So I guess this is another short, random oneshot thing about McGucket. Enjoy.


"Flibber flabber jibber jabber! I'M OLD MAN MCGUCKET!"

The large woman screamed and fell out of her seat at the table, causing the approaching waiter to trip over her and spill a couple plates of spaghetti onto the man seated at the nearest booth.

Stan turned to glare at the old prospector dancing atop the table behind him. He grunted in annoyance when Mable started scooping the pasta off his body and onto her empty plate. "Well, it's free, so that's something." He licked some of the sauce off his face.

"Wow. I think she might be dead," said Soos, reaching for a handful of Stansghetti.

Dipper glanced up from his menu to take in the sight. McGucket had apparently been hiding under the booths again, waiting to jump out and scare some poor tourist unconscious and steal their food. It wasn't his first time.

"Spankledeedoo!" Shouted the old man as he dumped the hamburger and fries basket into his overalls. "I put fresh meat in my pants to keep my body warm during the cold and lonely nights!"

Dipper cringed.

"Look away, kid," his grunkle deadpanned, slurping another noodle off his shoulder.

Two hands gripped each of Stan's shoulders, holding him firmly in place. A hairy faced head appeared in the man's peripheral vision.

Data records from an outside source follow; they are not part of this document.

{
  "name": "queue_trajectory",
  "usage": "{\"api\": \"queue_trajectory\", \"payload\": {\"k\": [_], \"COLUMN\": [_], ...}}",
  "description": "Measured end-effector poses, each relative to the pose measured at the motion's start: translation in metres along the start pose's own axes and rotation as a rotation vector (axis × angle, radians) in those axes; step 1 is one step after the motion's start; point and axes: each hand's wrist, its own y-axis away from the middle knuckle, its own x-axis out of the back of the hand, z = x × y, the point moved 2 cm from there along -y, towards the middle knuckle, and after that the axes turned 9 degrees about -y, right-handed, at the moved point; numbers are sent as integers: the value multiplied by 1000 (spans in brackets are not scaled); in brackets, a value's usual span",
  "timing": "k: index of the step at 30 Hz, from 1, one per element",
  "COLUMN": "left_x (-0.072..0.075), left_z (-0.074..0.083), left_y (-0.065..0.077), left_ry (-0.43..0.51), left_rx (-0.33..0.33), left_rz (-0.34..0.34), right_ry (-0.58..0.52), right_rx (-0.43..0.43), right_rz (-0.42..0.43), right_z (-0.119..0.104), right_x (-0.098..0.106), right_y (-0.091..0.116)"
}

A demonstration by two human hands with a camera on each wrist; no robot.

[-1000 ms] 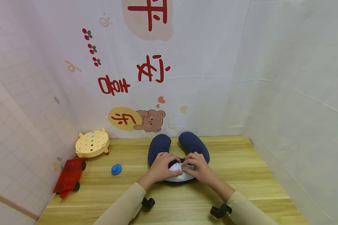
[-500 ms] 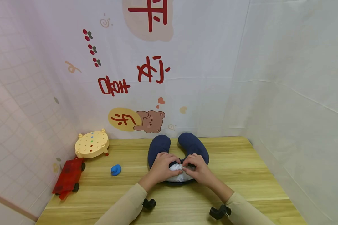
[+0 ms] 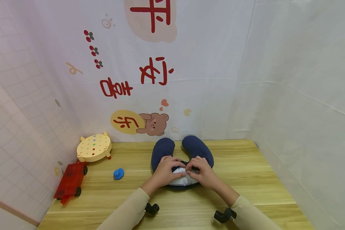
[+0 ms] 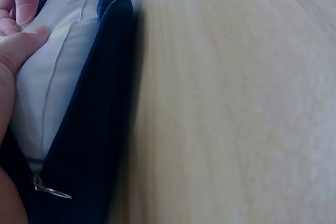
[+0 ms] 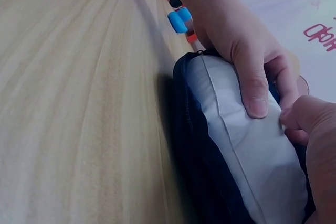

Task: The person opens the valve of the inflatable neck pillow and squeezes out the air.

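A navy U-shaped neck pillow (image 3: 199, 150) lies on the wooden table, its curved back toward the person. Its cover is unzipped there, baring a white inner cushion (image 3: 179, 181) with a raised seam. One zipper pull (image 4: 52, 190) shows at an end of the opening. My left hand (image 3: 164, 171) grips the cushion's inner side, the thumb flat on the white fabric and the fingers over the far edge. Facing it, my right hand (image 3: 202, 171) pinches a small bit at the white cushion between thumb and fingertips; I cannot tell what that bit is.
To the left are a blue toy duck (image 3: 118, 173), a red toy car (image 3: 70, 180) and a round cream pegboard (image 3: 94, 147) on short legs. A printed white curtain (image 3: 207, 105) hangs behind the table. Black camera mounts (image 3: 224, 216) sit at both wrists.
Half a second ago the white fabric was bunched up between both hands' fingertips; now it lies smoother. Both hands stay in nearly the same place, and the pillow has hardly moved.
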Motion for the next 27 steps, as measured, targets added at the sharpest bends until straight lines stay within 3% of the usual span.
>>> {"api": "queue_trajectory", "payload": {"k": [10, 19, 27], "left_x": [0, 0, 1], "left_z": [1, 2, 2], "left_y": [-4, -5, -5], "left_ry": [35, 27, 19], "left_rx": [31, 17, 17], "left_rz": [-23, -6, -11], "right_ry": [-39, -125, -185], "right_rx": [-40, -117, -136], "right_rz": [27, -2, 27], "right_z": [6, 3, 2], "right_x": [0, 7, 7], "right_y": [5, 7, 9]}}
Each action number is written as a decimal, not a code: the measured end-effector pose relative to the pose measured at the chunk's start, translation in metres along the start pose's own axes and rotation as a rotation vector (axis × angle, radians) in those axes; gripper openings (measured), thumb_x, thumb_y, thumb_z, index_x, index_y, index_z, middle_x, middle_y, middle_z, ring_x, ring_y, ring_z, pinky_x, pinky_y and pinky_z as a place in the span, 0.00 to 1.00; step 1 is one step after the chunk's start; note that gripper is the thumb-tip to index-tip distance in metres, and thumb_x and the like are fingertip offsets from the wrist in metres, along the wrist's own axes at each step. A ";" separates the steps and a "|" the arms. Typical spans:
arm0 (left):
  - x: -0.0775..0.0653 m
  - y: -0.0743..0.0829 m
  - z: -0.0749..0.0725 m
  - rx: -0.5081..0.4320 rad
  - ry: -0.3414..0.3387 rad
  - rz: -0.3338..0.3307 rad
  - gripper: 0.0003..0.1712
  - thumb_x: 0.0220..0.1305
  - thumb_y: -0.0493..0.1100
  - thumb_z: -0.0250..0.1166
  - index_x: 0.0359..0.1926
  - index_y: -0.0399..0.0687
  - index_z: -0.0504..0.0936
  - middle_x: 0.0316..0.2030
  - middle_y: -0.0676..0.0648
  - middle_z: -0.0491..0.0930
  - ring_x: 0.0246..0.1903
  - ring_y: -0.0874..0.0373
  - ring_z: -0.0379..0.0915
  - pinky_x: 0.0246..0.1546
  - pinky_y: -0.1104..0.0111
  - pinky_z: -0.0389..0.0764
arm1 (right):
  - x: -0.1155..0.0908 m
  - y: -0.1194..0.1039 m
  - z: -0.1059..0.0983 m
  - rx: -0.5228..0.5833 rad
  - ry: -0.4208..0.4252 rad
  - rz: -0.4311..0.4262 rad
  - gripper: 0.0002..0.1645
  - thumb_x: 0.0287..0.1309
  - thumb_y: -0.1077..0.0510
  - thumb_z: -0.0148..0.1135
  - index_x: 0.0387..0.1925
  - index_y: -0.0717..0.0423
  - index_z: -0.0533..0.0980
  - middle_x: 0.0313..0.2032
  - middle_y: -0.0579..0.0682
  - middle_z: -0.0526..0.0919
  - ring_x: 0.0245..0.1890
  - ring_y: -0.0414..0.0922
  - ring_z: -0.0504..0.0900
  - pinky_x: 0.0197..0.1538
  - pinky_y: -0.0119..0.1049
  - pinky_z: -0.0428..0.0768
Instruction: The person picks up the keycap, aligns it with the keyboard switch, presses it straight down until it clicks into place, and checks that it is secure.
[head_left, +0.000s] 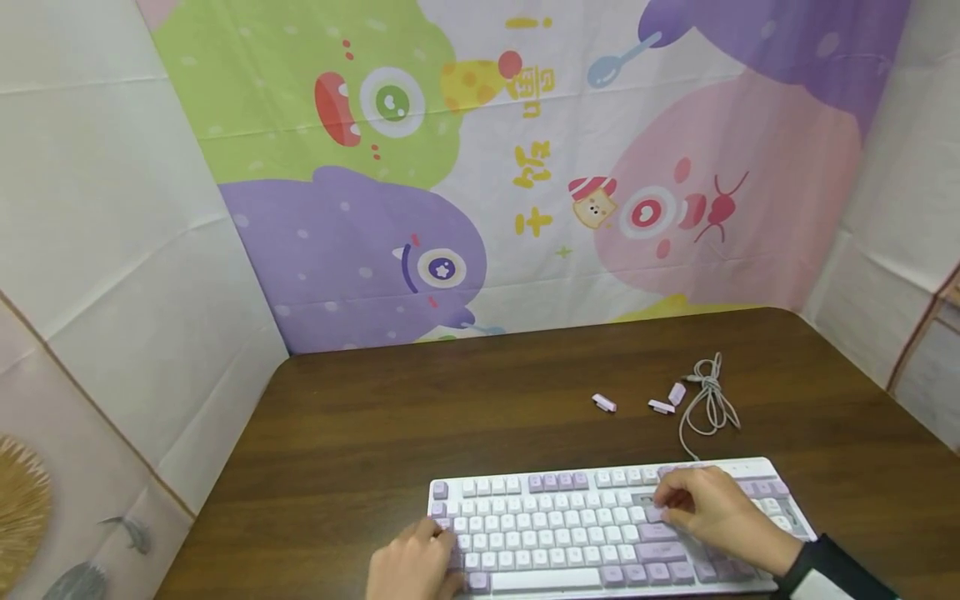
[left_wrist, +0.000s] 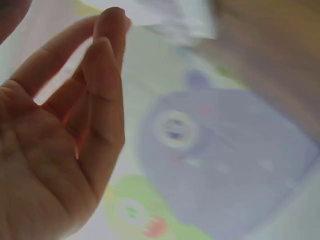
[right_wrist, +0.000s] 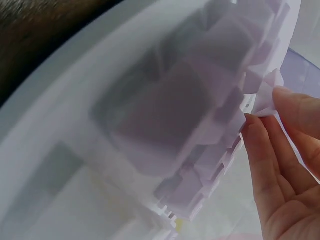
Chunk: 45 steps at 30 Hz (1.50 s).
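Note:
A white and lilac keyboard (head_left: 547, 578) lies on the brown table. Over its right part, my right hand (head_left: 705, 508) pinches a lilac keycap (right_wrist: 264, 100) between thumb and fingertips; the right wrist view shows it among other lilac keycaps. Just left of that hand, a grey slot (head_left: 642, 500) shows in the top rows. My left hand (head_left: 412, 560) rests at the keyboard's left edge, its fingertips touching the lilac keys there. The left wrist view shows that hand's palm (left_wrist: 35, 165) and fairly straight fingers, nothing visible between them.
Three loose lilac pieces, one keycap (head_left: 603, 402) apart from a second keycap (head_left: 662, 407) and a third keycap (head_left: 677, 394), lie behind the keyboard. Beside them is a bundled cable (head_left: 712, 400) running to the keyboard. A cartoon-print cloth (head_left: 525, 275) hangs behind the table.

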<state>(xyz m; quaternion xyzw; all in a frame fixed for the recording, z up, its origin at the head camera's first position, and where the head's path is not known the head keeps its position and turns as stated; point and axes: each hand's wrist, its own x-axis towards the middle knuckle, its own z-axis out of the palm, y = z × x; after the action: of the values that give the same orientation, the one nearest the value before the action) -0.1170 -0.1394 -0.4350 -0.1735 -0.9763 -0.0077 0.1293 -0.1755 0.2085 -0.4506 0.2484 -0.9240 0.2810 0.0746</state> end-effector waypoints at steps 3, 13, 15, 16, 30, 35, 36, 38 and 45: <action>0.020 0.028 -0.014 0.039 0.028 0.185 0.22 0.39 0.57 0.73 0.36 0.52 0.83 0.37 0.54 0.81 0.33 0.59 0.77 0.20 0.68 0.75 | 0.000 0.001 0.000 -0.021 0.023 -0.024 0.09 0.36 0.66 0.70 0.21 0.51 0.79 0.22 0.41 0.82 0.22 0.26 0.74 0.27 0.26 0.75; 0.076 0.132 -0.001 0.218 -0.045 0.547 0.33 0.45 0.65 0.66 0.50 0.55 0.77 0.42 0.60 0.76 0.37 0.67 0.69 0.24 0.76 0.68 | 0.001 0.004 0.001 -0.100 0.064 -0.121 0.13 0.31 0.68 0.71 0.17 0.48 0.77 0.18 0.39 0.79 0.21 0.26 0.71 0.25 0.26 0.71; 0.080 0.139 0.005 0.225 -0.032 0.553 0.33 0.46 0.65 0.66 0.50 0.54 0.76 0.41 0.60 0.75 0.37 0.66 0.68 0.22 0.76 0.65 | 0.002 0.002 0.001 -0.128 0.076 -0.145 0.14 0.30 0.68 0.70 0.16 0.47 0.77 0.17 0.37 0.78 0.20 0.26 0.69 0.24 0.26 0.69; 0.082 0.140 0.008 0.228 -0.015 0.556 0.32 0.46 0.64 0.66 0.49 0.55 0.76 0.40 0.61 0.75 0.36 0.66 0.68 0.22 0.76 0.64 | 0.003 0.001 0.002 -0.146 0.084 -0.159 0.14 0.29 0.69 0.70 0.15 0.46 0.76 0.16 0.36 0.76 0.20 0.26 0.67 0.24 0.26 0.68; 0.088 0.143 0.017 0.193 -0.007 0.568 0.29 0.46 0.64 0.66 0.48 0.59 0.77 0.41 0.63 0.77 0.38 0.66 0.68 0.23 0.76 0.64 | 0.002 0.000 -0.001 -0.216 0.036 -0.048 0.17 0.28 0.66 0.71 0.13 0.40 0.74 0.19 0.34 0.71 0.22 0.30 0.66 0.25 0.27 0.64; 0.090 0.144 0.017 0.193 -0.008 0.571 0.28 0.47 0.64 0.66 0.48 0.60 0.77 0.41 0.63 0.76 0.37 0.66 0.68 0.22 0.76 0.64 | 0.004 0.004 -0.002 -0.183 0.049 -0.059 0.18 0.27 0.66 0.70 0.13 0.40 0.73 0.18 0.33 0.69 0.22 0.28 0.64 0.26 0.27 0.62; 0.090 0.144 0.018 0.188 -0.006 0.570 0.27 0.47 0.64 0.66 0.47 0.60 0.77 0.40 0.63 0.76 0.37 0.66 0.68 0.22 0.76 0.64 | 0.004 0.004 -0.002 -0.178 0.050 -0.064 0.18 0.27 0.67 0.70 0.13 0.40 0.73 0.18 0.33 0.69 0.22 0.28 0.63 0.26 0.27 0.61; 0.090 0.143 0.018 0.180 -0.002 0.568 0.26 0.47 0.64 0.66 0.46 0.60 0.77 0.39 0.63 0.76 0.36 0.66 0.68 0.22 0.76 0.64 | 0.004 0.005 -0.002 -0.178 0.060 -0.077 0.18 0.26 0.67 0.70 0.13 0.41 0.73 0.18 0.33 0.69 0.22 0.28 0.63 0.26 0.26 0.61; 0.087 0.144 0.023 0.212 0.131 0.592 0.19 0.48 0.61 0.65 0.40 0.61 0.80 0.35 0.63 0.76 0.34 0.67 0.68 0.20 0.76 0.60 | 0.004 0.004 0.002 -0.240 0.093 -0.154 0.20 0.23 0.69 0.70 0.11 0.42 0.72 0.17 0.33 0.70 0.22 0.30 0.66 0.25 0.27 0.66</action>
<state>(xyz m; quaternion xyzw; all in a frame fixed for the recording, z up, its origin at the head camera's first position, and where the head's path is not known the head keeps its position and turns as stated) -0.1524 0.0267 -0.4389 -0.4345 -0.8685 0.1207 0.2059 -0.1808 0.2088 -0.4528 0.2947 -0.9246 0.1733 0.1680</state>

"What do you want, McGucket?" Stan asked roughly.

"My, what tasty looking clothes you've got on your body."

Stan glared. "I will break you, old man."

McGucket laughed and leaped over the table. He scurried to the door and ran screaming into the street.

Dipper shook his head. "Man, that guy is weird."

Mabel and Stan nodded.

"Hey, dudes," Soos started, licking some Stansghetti sauce off his hand. "You ever think that maybe that dude is, like, secretly some kind of legitimate genius who acts insane to hide some kind of huge secret? Yes? No? Am I the only one who thinks about that kind of stuff?"

The Pines stared at him.

"My mind is a like the mighty Oak whose branches cascade over the valley of life." He shoved another handful of Stansghetti in his mouth.

Dipper laughed. "Geez, man, next you're gonna be saying that old man McGucket wrote the journals."

"Yeah, that would be pretty stupid."

Stan grunted, pushed himself up and out the booth. "Well, the tomato sauce ran down my back and into my pants and now I seem to be developing an uncomfortable rash."

"Ew," said the twins in unison.

"TO THE CAR, KIDS!... And Soos."


McGucket cackled gleefully as he danced down the sidewalk and jumped into the first trashcan he saw. "McGucket, McGucket, McGucket."

"Um, McGucket?"

The old man peeked his head out of his can. Pine Tree? He jumped out of the garbage, spit on his hand and slapped the boy on the back. "Hey there, shrill voiced and awkwardly sweaty boy. Are ya here for another tonic?"

Dipper frowned at the wet spot on his back. "Um, no. I just found this bag of nacho chips in the back of Stan's car and thought I'd offer them to you. They expired, like, I don't know, two years ago?"

McGucket howled… Literally… Like a dog… "Triangles make my throat swell!"

Dipper blinked. "Um… Okay?"

The little man snatched the bag from the boy's hand and tore it open with his teeth.

"So…" Dipper started, searching for a conversation starter. "You seen any weird creatures running around in the dump lately or whatever- Aaaah!" He jumped at the suddenly grave and intense stare he received from the strange, old man with his face half buried in the bag of chips.

"Pointy corners make red ink and hiding don't mean ya can't be seen."

Dipper took a step back. "Um… Whaaaaaat?"

McGucket blinked, leaned in closer. "Be careful who you trust, boy." He shoved the empty chip bag in his mouth and swallowed it. "I've got a family of maggots that needs tending! Four, five, one, twenty and eight! Feeding maggots sure is great!" He jumped back into the trashcan, mumbling happily to himself.

Dipper slowly backed away. "Okay then… I'm just going to leave now."

McGucket peered over the edge of the trashcan, watching as the boy headed back to the car parked by Lazy Susan's diner. "Triangles and red ink. Maggots and meat. Watch out for shadows. Trust no one you meet."


20-8-5 2-1-2-9-5-19 1-18-5 7-18-15-23-9-14-7 19-15 6-1-19-20!